Sorry about the extreme delay in my response. My computer needed to be completely formatted and a great deal of difficulty in getting the wireless connection going again. ah the joy of technology. I do apologize as i have been advised by my company that we are no longer carrying OC spray, and that this was an error on our part. Baton is still issued kit for specific positions, though there is a great deal of licencing / certification involved as i mentioned earlier. 

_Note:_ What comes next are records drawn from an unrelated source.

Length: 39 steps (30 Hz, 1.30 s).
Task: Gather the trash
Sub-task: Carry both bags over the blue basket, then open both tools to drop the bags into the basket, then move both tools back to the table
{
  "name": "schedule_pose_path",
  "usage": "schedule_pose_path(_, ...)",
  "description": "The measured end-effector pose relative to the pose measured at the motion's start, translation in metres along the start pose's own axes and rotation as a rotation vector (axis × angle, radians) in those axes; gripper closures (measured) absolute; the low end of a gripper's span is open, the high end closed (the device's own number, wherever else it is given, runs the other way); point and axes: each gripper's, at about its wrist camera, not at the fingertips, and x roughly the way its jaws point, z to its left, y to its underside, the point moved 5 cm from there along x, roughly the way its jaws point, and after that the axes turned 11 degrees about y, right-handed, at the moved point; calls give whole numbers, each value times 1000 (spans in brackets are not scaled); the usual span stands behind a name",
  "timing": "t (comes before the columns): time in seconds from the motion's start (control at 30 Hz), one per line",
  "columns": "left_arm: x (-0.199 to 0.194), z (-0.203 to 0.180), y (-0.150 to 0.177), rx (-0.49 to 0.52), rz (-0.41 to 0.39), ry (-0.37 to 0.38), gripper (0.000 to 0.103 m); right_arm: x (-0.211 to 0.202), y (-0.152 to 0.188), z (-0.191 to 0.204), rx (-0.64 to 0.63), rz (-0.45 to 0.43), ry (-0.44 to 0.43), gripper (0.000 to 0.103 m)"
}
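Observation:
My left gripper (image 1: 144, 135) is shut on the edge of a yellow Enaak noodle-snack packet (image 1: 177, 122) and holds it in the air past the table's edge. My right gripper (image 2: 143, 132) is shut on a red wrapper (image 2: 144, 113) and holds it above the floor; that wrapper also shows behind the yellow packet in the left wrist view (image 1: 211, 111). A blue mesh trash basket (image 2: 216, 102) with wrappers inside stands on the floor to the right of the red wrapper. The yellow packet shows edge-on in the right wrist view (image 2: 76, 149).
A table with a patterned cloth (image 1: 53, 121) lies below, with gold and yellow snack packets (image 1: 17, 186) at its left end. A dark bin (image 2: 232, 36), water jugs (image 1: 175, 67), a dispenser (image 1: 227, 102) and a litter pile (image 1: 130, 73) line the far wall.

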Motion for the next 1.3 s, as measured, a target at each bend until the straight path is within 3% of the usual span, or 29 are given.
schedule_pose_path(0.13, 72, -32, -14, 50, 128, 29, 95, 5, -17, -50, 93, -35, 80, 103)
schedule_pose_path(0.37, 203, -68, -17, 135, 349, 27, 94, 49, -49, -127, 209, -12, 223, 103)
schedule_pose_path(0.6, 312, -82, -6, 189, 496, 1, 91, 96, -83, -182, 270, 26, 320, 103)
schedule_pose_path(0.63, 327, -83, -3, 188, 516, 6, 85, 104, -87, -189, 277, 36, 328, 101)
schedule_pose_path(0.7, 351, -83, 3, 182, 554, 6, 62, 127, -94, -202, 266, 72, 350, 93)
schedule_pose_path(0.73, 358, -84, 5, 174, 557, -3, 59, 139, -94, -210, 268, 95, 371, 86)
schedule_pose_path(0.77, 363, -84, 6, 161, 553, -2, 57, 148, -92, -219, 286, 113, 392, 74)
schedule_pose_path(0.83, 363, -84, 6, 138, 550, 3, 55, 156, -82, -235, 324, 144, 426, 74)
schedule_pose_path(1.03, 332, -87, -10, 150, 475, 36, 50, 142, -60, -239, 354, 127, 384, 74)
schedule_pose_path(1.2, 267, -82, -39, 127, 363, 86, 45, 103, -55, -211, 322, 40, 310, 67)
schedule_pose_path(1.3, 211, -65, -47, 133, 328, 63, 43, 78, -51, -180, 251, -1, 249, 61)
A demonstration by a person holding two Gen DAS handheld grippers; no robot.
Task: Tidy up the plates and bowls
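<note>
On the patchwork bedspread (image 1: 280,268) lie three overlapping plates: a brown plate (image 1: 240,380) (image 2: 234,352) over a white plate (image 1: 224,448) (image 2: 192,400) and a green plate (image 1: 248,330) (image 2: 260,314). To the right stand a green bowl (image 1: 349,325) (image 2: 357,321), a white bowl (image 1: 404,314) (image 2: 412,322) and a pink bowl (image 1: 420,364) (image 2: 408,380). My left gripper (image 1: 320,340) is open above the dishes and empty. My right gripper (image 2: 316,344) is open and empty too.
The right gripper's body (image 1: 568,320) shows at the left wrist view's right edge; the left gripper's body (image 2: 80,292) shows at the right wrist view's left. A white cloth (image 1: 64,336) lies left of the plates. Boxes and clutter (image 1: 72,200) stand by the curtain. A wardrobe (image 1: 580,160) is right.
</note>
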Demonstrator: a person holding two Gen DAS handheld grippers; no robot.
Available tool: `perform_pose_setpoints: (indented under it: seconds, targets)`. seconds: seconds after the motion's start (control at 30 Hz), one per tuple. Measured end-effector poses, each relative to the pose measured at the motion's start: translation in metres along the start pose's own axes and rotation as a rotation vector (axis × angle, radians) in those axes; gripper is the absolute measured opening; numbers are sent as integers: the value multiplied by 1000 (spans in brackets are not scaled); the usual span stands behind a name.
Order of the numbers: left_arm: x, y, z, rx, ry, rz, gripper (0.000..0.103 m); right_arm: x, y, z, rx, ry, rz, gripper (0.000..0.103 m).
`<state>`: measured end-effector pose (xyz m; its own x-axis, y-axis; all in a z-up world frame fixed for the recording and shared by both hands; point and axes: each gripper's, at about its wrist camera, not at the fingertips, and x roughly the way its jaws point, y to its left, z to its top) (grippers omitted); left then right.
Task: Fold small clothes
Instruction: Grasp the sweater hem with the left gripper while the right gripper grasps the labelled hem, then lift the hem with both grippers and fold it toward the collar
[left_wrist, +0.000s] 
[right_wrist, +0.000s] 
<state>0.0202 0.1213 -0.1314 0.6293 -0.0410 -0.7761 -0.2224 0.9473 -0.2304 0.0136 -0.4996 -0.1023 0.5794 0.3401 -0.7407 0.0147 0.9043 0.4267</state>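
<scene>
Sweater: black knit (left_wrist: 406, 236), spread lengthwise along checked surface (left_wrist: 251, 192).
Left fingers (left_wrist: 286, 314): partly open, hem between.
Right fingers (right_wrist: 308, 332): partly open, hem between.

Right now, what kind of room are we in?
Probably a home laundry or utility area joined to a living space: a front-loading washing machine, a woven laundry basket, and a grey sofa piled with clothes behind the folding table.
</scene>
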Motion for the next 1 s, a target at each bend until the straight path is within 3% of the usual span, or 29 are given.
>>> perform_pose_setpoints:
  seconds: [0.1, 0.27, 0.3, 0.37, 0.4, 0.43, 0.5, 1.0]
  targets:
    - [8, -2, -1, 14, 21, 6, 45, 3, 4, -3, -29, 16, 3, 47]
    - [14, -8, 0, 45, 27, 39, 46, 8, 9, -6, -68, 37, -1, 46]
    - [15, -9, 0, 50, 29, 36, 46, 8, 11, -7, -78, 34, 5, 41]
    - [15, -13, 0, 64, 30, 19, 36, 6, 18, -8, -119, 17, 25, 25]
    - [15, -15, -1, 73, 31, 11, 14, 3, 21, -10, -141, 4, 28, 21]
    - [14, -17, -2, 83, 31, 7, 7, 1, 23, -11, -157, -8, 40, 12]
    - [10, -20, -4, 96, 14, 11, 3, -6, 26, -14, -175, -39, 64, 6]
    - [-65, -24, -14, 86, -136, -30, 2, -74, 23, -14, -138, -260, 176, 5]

I do apologize for this mistake. My understanding is we are likely to be adding a K-9 component at some point, and will look into carrying the spray again at that point.


----------



## zipperhead_cop (15 Jul 2006)

I would hate like hell to see a bunch of batons get given out and lull some people into a false sense of security, only to engage in melee's that they should have disengaged from.  
Personally, I have used my baton twice for striking and spray once in the past eight years.  Both times the baton was useless and ended up being a pain in the ass once deployed and at hand.  The OC was also non-effective, since someone forgot to tell crack heads that it is supposed to be painful.  Most times that OC is deployed (in my experience), all it does is piss people off and run the risk of contaminating each other more than the bad guy.  OC would never be a viable option in a bar/concert situation.  Want to see your life go to the dump right quick when someones princess gets a shot of hot sauce from overspray and you get sued?  And if you get a bad judge, and they decide you were not in the lawful execution of your duties, you will be left swinging in the wind for civil liability.  Forget the "rather be judged by 12 than carried by six" macho crap.  Just get the hell out before it gets that bad.  
Keep it old school.  If you can't fight your way through the situation, then wait for back up, call the police and/or get the hell out of there.  Why would anyone be confronting multiple armed bad guys with weapons of opportunity?  Christ, I would be looking for an exit route, and I get to shoot people with weapons that come after me.  $15/hr cannot possibly be worth putting your health/life on the line.  I get paid to put my life on the line, and I am pretty stingy with that at best.  No way you should be going to the wall for some warehouse or ghetto project.


----------



## Nug (17 Jul 2006)

I was in Toronto a few years ago on a course and remember seeing security guards in a mall(don't ask me witch one because I can't remember) carrying side handle battons,handcuffs and wearing some form of body armour. I'm from Winnipeg and at the time it was a big deal for guards hear to be carrying cuffs let alone any of the rest. My question is has something changed over the years in Ontario that would have made carrying them OK then but not now or is it a restriction against the type of batton?


----------



## zipperhead_cop (17 Jul 2006)

Nug said:
			
		

> I was in Toronto a few years ago on a course and remember seeing security guards in a mall(don't ask me witch one because I can't remember) carrying side handle battons,handcuffs and wearing some form of body armour. I'm from Winnipeg and at the time it was a big deal for guards hear to be carrying cuffs let alone any of the rest. My question is has something changed over the years in Ontario that would have made carrying them OK then but not now or is it a restriction against the type of batton?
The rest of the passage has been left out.